Both men scored 72 that fateful afternoon, but it was Palmer who played the master stroke at the 15th hole with disaster staring him palpably in the face. A dogleg right of some 400 yards was made increasingly treacherous by a headwind of more than 30 m.p.h. Palmer’s drive found a vicious willow scrub literally a yard right of the fairway. Most mere mortals would have deemed the ball unplayable, since willow scrub has fierce thorns and an unbending disposition. Not Palmer. My good friend, the late Pat Ward-Thomas, and I watched in awe as Palmer literally removed the bush with his Herculean stroke, and the ball landed on the plateau green, a shot of about 150 yards.

“My God,” exclaimed Pat. “This man is a Colossus!” The legend quickly spread, as well it might, and in due course a brass plaque was stationed where the bush had stood, in celebration of the great man’s sheer strength, not to speak of his skill and charisma.

Another year later at Royal Troon in the 1962 Open Palmer almost lapped the field. His margin over runner-up Nagle was six shots. But Welshman Brian Huggett and America’s Phil Rodgers, who tied for third, were a further seven strokes back. The inward half of Palmer’s third round of 67 sent the huge crowd into something approaching delirium, so majestic was the King’s stroke-making in what locals called “a stiff breeze!” I well remember that Ken Bowden, at the time editor of Golf World (UK), literally had cleat marks all over his back after getting downtrodden in the rush.
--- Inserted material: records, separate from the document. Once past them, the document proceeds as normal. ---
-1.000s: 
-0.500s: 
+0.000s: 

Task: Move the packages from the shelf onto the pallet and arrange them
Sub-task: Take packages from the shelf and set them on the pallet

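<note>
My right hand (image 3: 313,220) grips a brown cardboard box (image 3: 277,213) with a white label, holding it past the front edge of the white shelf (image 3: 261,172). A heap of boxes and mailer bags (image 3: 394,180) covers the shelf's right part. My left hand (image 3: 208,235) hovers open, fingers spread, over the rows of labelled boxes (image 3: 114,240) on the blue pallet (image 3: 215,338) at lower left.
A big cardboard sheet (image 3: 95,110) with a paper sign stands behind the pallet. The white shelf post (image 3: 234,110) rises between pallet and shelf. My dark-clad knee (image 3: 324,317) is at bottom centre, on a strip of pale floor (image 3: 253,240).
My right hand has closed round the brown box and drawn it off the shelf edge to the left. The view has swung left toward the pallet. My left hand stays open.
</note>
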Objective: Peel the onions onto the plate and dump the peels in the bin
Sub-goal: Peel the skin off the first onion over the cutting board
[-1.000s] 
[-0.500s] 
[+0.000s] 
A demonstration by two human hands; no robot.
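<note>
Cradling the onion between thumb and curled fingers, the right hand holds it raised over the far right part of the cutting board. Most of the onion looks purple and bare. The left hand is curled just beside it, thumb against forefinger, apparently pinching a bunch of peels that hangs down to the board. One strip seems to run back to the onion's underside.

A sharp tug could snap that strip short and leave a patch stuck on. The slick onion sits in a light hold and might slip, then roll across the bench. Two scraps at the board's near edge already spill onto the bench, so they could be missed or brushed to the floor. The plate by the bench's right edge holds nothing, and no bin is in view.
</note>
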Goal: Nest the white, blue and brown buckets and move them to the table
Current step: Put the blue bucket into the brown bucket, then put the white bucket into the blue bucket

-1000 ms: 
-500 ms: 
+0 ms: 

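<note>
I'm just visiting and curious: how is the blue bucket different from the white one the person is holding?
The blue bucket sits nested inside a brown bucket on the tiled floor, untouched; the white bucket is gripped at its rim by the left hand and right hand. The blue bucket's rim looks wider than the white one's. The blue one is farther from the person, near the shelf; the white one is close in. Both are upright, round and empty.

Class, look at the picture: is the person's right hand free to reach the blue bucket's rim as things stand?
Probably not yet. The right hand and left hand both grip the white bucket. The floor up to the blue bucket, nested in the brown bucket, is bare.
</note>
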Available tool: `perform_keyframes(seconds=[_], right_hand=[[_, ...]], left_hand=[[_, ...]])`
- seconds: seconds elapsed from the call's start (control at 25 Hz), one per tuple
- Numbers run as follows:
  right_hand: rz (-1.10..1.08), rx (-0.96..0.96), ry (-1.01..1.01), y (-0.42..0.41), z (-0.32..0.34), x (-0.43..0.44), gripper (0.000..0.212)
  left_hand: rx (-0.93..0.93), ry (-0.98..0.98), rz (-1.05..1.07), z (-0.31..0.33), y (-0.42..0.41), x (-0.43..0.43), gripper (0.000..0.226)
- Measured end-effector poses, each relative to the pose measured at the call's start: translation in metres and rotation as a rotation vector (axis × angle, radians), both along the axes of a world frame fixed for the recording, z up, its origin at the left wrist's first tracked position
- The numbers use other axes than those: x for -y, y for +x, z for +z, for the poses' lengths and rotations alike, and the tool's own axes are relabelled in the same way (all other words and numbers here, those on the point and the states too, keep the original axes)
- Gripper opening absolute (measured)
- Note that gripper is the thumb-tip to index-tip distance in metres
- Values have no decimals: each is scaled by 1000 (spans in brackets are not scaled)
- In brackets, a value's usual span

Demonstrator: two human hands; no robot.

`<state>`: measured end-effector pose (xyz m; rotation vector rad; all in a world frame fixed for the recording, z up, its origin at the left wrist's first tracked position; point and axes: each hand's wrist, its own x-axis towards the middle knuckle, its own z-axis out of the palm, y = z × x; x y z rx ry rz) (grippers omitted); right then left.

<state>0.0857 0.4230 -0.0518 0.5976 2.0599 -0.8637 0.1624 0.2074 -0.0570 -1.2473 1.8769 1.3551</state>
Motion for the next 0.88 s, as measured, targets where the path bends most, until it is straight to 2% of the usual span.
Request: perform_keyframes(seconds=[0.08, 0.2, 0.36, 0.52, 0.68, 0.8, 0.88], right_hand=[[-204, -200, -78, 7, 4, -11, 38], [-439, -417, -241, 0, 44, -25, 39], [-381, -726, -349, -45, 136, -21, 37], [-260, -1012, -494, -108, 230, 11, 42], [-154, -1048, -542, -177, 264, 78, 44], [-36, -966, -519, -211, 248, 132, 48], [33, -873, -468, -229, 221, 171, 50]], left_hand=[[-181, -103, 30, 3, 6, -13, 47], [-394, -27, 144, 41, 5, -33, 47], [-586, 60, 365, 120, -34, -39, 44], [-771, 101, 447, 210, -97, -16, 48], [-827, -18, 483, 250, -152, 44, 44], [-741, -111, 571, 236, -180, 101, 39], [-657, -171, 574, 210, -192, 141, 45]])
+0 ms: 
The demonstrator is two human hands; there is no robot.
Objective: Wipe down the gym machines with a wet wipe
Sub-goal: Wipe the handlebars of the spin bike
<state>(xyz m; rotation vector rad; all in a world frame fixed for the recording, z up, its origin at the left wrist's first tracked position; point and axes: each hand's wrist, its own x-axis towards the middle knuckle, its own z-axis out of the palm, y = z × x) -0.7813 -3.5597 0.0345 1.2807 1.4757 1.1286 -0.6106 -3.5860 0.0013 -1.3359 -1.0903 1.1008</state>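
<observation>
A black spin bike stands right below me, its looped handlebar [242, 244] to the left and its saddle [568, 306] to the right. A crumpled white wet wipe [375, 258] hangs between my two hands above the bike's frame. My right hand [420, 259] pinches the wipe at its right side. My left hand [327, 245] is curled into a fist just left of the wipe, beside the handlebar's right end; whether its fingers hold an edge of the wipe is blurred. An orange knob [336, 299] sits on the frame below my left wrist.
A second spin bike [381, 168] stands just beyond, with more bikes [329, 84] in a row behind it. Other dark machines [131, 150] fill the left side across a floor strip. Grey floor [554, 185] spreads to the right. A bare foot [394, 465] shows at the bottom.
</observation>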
Now that he has decided his game will no longer be exposed to the public gazes—and most fans I know wouldn’t care if the great man shot 100 or 200—I feel that he should get credit from me for single handedly restoring the Open Championship to its former glory. The most extraordinary fact about Palmer’s career is that he won his last major title in 1964. Forty-three years later he is still revered as “The King,” and rightly so. If I may call you Arnie, thank you for these memories, and many, many more. I sincerely hope you enjoy your golf with the boys at your Bay Hill Club as long as you love to play.